What the task asks
Please report every line in the entries that contains the string "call".

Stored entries
☆ ☆ ☆ ☆
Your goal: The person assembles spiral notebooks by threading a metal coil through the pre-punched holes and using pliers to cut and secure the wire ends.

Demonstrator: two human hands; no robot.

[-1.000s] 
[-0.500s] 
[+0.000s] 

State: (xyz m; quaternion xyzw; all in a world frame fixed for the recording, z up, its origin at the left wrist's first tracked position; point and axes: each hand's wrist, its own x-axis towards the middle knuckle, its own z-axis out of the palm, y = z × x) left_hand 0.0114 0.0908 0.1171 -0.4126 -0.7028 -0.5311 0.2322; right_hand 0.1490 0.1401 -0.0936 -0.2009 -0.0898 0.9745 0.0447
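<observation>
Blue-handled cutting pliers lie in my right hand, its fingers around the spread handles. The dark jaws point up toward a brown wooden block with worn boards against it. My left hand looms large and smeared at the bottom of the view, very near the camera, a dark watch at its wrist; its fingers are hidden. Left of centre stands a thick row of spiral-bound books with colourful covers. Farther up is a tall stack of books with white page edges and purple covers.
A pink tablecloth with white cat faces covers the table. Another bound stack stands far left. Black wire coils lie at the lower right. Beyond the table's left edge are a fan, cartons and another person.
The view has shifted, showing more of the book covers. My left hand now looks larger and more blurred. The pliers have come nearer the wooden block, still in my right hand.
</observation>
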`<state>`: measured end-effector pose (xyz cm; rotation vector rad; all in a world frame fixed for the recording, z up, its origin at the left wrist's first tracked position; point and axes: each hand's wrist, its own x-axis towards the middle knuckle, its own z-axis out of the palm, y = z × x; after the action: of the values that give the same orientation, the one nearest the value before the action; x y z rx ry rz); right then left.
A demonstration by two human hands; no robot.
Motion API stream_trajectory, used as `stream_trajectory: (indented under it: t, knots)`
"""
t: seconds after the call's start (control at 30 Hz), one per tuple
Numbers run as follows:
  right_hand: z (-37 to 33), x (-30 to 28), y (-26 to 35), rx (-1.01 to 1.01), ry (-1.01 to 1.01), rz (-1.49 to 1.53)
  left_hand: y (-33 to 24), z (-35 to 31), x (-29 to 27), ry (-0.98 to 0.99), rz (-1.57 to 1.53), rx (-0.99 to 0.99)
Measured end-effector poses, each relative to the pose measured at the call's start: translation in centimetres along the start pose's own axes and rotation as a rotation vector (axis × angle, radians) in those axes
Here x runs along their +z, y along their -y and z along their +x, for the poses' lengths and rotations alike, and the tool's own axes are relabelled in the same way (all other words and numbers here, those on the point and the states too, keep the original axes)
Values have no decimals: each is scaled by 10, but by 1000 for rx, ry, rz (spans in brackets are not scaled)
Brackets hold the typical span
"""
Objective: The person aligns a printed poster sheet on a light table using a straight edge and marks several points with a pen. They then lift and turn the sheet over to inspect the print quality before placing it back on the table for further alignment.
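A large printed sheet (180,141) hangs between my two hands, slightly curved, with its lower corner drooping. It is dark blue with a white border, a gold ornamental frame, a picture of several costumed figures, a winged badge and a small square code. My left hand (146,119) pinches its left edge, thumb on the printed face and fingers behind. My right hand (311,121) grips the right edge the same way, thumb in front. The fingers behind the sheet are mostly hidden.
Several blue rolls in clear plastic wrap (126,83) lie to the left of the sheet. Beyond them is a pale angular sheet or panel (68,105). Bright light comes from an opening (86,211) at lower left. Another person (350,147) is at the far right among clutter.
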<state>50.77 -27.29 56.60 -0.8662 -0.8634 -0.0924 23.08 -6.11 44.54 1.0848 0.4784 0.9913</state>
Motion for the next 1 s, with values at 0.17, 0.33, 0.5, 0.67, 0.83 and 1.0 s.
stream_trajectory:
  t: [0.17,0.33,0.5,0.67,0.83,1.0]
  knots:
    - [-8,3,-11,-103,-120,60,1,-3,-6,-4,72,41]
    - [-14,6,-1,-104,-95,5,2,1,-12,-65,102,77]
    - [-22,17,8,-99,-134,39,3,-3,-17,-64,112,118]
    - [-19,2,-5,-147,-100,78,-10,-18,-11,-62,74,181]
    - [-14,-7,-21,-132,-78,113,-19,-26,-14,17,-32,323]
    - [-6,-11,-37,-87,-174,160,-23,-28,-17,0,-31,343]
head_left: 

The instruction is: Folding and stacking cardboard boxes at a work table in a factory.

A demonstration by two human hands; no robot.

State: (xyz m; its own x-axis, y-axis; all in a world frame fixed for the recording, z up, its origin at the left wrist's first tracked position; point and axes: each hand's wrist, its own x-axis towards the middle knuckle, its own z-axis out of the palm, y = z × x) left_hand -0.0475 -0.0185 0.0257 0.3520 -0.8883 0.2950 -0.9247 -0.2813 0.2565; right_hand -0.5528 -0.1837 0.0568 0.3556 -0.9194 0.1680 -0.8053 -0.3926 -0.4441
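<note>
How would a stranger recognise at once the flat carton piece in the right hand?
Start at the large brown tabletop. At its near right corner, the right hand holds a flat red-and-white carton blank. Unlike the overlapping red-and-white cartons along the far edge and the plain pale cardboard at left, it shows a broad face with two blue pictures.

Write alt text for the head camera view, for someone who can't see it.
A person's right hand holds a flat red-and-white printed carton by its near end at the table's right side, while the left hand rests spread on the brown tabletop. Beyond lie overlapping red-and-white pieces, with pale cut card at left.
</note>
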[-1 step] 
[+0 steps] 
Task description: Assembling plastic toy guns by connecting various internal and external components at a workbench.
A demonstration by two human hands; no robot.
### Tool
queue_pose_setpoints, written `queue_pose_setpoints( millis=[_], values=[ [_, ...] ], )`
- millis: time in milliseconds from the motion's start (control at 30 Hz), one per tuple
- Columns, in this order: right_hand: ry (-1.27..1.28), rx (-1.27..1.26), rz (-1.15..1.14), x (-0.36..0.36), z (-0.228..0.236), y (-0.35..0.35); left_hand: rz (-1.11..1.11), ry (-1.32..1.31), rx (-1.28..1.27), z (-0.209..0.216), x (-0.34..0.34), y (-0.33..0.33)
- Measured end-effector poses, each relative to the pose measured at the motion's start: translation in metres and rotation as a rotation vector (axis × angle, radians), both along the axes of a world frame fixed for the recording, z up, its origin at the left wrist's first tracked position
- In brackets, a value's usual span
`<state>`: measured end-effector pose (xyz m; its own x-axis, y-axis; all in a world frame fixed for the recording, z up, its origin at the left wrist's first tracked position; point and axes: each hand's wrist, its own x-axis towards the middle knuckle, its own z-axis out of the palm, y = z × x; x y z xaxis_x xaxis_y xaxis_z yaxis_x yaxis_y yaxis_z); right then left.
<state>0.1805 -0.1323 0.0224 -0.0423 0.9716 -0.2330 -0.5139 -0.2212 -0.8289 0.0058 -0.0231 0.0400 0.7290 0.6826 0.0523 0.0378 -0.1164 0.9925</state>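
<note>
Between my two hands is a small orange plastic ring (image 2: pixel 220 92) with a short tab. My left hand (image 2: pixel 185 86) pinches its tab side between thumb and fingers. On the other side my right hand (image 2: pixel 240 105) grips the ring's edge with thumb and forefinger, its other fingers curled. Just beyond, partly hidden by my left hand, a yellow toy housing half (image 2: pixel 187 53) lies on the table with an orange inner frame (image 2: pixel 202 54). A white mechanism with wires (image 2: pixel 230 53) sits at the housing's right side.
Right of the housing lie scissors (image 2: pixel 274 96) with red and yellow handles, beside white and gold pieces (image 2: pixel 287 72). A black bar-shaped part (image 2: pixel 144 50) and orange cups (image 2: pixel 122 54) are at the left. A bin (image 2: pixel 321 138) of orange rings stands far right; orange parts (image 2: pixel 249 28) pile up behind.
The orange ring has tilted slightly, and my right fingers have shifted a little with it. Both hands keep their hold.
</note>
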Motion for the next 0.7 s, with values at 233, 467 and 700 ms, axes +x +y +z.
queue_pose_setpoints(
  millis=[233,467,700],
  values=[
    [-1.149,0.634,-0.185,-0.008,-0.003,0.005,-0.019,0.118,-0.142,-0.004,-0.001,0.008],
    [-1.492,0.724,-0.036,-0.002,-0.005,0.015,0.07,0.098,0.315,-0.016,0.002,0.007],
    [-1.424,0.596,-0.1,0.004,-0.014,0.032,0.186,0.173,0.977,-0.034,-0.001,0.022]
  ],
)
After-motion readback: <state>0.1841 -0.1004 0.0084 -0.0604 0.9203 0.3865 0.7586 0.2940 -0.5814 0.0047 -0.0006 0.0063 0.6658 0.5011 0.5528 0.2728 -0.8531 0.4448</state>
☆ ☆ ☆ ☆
Answer below
t: seconds after the call's start (control at 30 Hz), one per tuple
Measured end-effector poses, each relative to the pose measured at the call's start: translation in centimetres along the start pose's own axes and rotation as a rotation vector (axis × angle, radians) in those axes

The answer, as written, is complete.